According to Kyle Harrison, Kuykendall has already switched positions multiple times and has been successful at each of them. He doesn’t expect this week’s transition to be any different.

“Kuykendall is good at every position he’s been at,” Harrison said. “He’s been at, like, four different positions and he’s done great every time. It’s crazy. He’s never run the ball before and I’m not even worried about it. He can do anything Coach tells him to and he’ll do it hard, so I’m excited and I’m not worried about it.”

While Shane Gonzalez and Harrison share similar responsibilities in the backfield as halfback and tailback, the fullback position is the most unique of the bunch. Schofield played halfback last season, but switched to fullback for this season, so his responsibilities that now fall upon Kuykendall are quite different from the other two backs.

“Now it’s less fakes and more on the line, blocking, and more running up the middle, obviously,” Schofield said. “There’s a lot of deception with fakes, but now I’m more of the shorter yardage guy that just powers through the middle. Kyle, he can get some good breakaways and Shane has that, too.”

Now that Schofield’s season is likely over with because of his injury, he’ll take on a support role from the sidelines.
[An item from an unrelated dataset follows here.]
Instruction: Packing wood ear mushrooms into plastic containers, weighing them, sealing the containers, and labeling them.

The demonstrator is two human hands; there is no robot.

He said he’ll be there for encouragement and advice if Kuykendall needs it, but he doesn’t expect the transition to be a difficult one for him.

“He’s a pretty smart kid, he just needs to run hard and stay low,” Schofield said. “Fullback isn’t a hard position. It’s quick to learn. Me and him are about the same size, so I’d just tell him to stay low and run hard.”

Having a number of different weapons in the backfield and a quarterback that can do damage with his legs gives the Panthers an advantage that most teams don’t have. While many teams, like Hutto, rely heavily upon one impact player, the Panthers’ system doesn’t require them to, according to Walker.

“It takes all 11 in this system,” Walker said. “We’re not reliant on that one quarterback like Hutto is. If they have a guy that can’t get it to their playmakers, their playmakers aren’t very good, so they’re relying pretty much on this one kid. We don’t have to rely on any one kid. We feel like we can put three kids out there that will play hard and a good offensive line and we can be successful.”

Having those other weapons in the backfield is a luxury for a guy like Harrison, who would likely be keyed in on by every defense they play against if it weren’t for the unpredictability of the Panthers’ ball-fake heavy system that keeps defenses guessing.

“You’ve just got to do your job, and you know the other two are going to do their jobs, too,” Harrison said. “It’s nice, because if they’re trying to key somebody, they can’t key all three of us. We’re too good and we’re too fast, so they have to pick somebody, but we have two others, maybe three others with (Jacob) Cearley.”

Gonzalez has performed surprisingly well for a first-year running back so far this season, which makes it even harder for the defense to key in on one guy. With Kuykendall running up the middle and Harrison and Gonzalez capable of taking off for a touchdown on any given play, defenses have their hands full every time they take on the Panthers.

Having two other starting-caliber running backs in the backfield allows Harrison some much-needed rest, but he admitted that it can be tough having to split carries. With that being said, he understands that there’s no room for selfishness on the Liberty Hill football team as everybody is expected to fill their role, and that’s what makes them so dangerous.

“I like it, because you know you can get your rest, but at the same time, you want to get the ball every time,” Harrison said. “You can’t be selfish in this offense, though. Whenever you don’t have the ball, you’ve got to be blocking your life off for the guy running. It’s fun, though, because we all have different plays and the defense usually isn’t ready for it.”